(Collected data):
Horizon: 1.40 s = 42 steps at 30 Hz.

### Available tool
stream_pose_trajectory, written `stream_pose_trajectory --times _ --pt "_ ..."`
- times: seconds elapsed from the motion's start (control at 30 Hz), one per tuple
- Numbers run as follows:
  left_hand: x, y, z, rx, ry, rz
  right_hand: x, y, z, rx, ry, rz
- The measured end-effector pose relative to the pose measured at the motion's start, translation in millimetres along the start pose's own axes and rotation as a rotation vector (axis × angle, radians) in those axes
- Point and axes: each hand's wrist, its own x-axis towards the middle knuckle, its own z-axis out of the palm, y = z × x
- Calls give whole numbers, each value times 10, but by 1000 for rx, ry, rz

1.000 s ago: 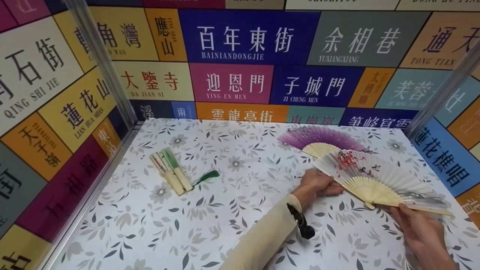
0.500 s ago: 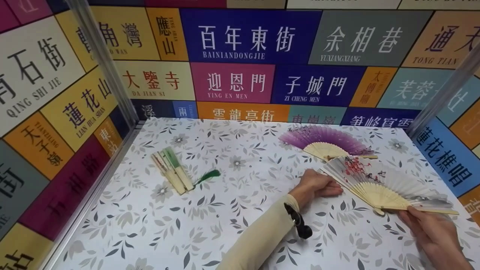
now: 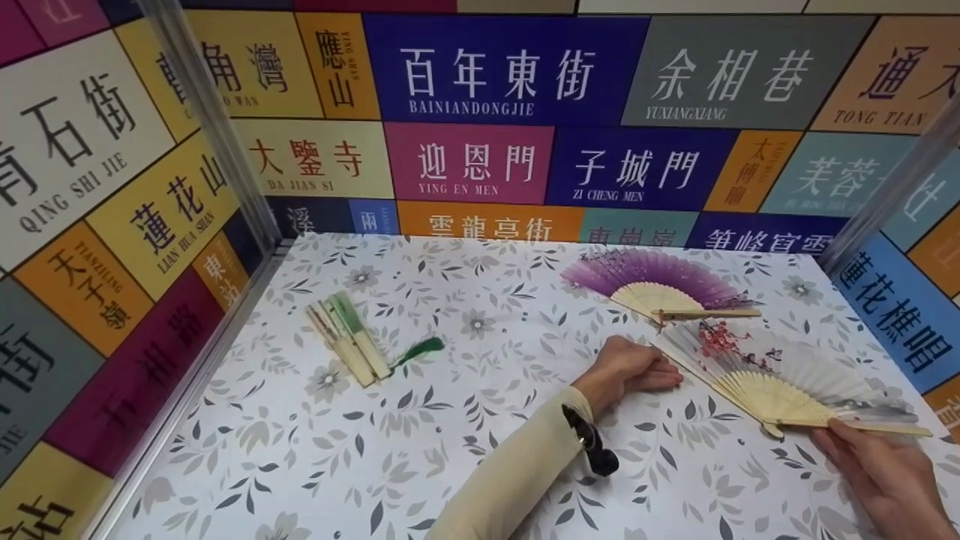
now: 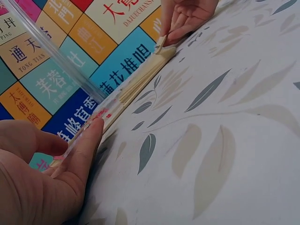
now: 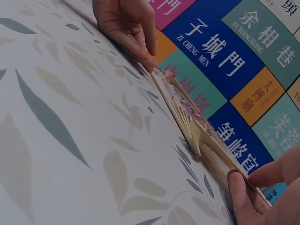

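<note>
A white folding fan (image 3: 799, 379) with red blossoms and pale ribs is spread on the table at right. My left hand (image 3: 628, 369) is at its left end stick, with the fan's edge between thumb and fingers (image 4: 89, 145) in the left wrist view. At the opposite side, my right hand (image 3: 889, 469) pinches the other end stick; in the right wrist view its thumb (image 5: 240, 192) presses that stick. Just behind lies a spread purple folding fan (image 3: 664, 271), its pivot close to the white fan's upper left corner.
Two folded fans (image 3: 349, 341), one with a green tassel (image 3: 420, 349), lie side by side at left on the floral-patterned table (image 3: 337, 450). Colourful sign-covered walls (image 3: 469, 161) stand at the back and both sides.
Both ends of the white fan have shifted right and toward me, the right hand moving with it. More of the purple fan now shows, including its end stick. The folded fans stay put.
</note>
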Motion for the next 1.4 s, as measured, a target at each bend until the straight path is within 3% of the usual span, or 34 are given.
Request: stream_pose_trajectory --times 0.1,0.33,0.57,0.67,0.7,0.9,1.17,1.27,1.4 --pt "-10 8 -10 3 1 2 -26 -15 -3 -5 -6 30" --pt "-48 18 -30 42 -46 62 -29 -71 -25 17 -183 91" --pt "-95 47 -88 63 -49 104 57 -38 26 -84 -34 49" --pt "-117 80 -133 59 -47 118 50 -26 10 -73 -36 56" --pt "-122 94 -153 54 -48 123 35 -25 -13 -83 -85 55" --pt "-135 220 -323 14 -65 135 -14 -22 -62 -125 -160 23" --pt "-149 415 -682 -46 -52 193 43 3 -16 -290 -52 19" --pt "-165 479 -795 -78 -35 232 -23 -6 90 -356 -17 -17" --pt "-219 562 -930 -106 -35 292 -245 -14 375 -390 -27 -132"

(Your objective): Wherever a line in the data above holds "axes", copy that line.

(Answer space):
- The measured end-effector pose relative to the pose measured at the motion's start, translation in millimetres along the start pose's own axes and rotation as a rotation vector (axis × angle, radians) in those axes
- Point and axes: each hand's wrist, its own x-axis towards the middle knuckle, its own z-axis out of the palm, y = z × x

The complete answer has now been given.